最高感度はISO2万5600。ISO1600から暗い部分の再現が悪くなり始める。安心して使えるのはここまで。ISO3200からは解像感の低下も気になってくる。

フルサイズ EOS R

常用最高感度はISO4万。拡張時は最高ISO10万2400まで。ISO3200ぐらいから暗い部分の再現は悪くなり始めるが、ISO6400までは常用可能な印象だ。

撮像センサーは、ボディより交換レンズのサイズや予算に影響大!

ボケの大きさや高感度性能はフルサイズが有利

一方、交換レンズは撮像センサーのサイズに大きく左右される。画角(画面に写る範囲)が同じであれば、フルサイズ用のレンズのほうが大きく重くなる。
例えば、いわゆる大三元レンズ(ハイスペックタイプの大口径ズームのこと)で比べると、3本を合わせた価格は2倍以上になるし、重さは3倍以上にもなる。つまり、軽快さや機動性を重視しつつ、経済性も考えた場合は圧倒的にマイクロフォーサーズが有利となるわけだ。

一方、写りではフルサイズが上回る部分が出てくる。いちばんの違いはボケの大きさ。
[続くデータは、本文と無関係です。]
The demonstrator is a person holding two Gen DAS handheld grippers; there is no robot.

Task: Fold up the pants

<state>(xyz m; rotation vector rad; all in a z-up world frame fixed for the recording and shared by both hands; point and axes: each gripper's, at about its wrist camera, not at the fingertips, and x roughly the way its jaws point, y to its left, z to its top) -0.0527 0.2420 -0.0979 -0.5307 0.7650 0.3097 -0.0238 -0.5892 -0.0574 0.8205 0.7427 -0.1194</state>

同じ画角、同じ絞り値でなら、フルサイズ機のほうが大きなボケになる

また、画素サイズが鍵となる高感度の画質もフルサイズのほうが上。ISO1600から暗部の描写に差が出始め、ISO3200になると、DC-G9は細部のつぶれが気になるのに対して、EOS Rはきちんと再現できている。

ダイナミックレンジは、普通はフルサイズ機のほうが有利なはずだが、DC-G9が予想以上の健闘を見せた。ただし、画像処理で極端な調整を行うような場合には、EOS Rのほうが粘り強さを発揮して、良好な仕上がりになってくれる。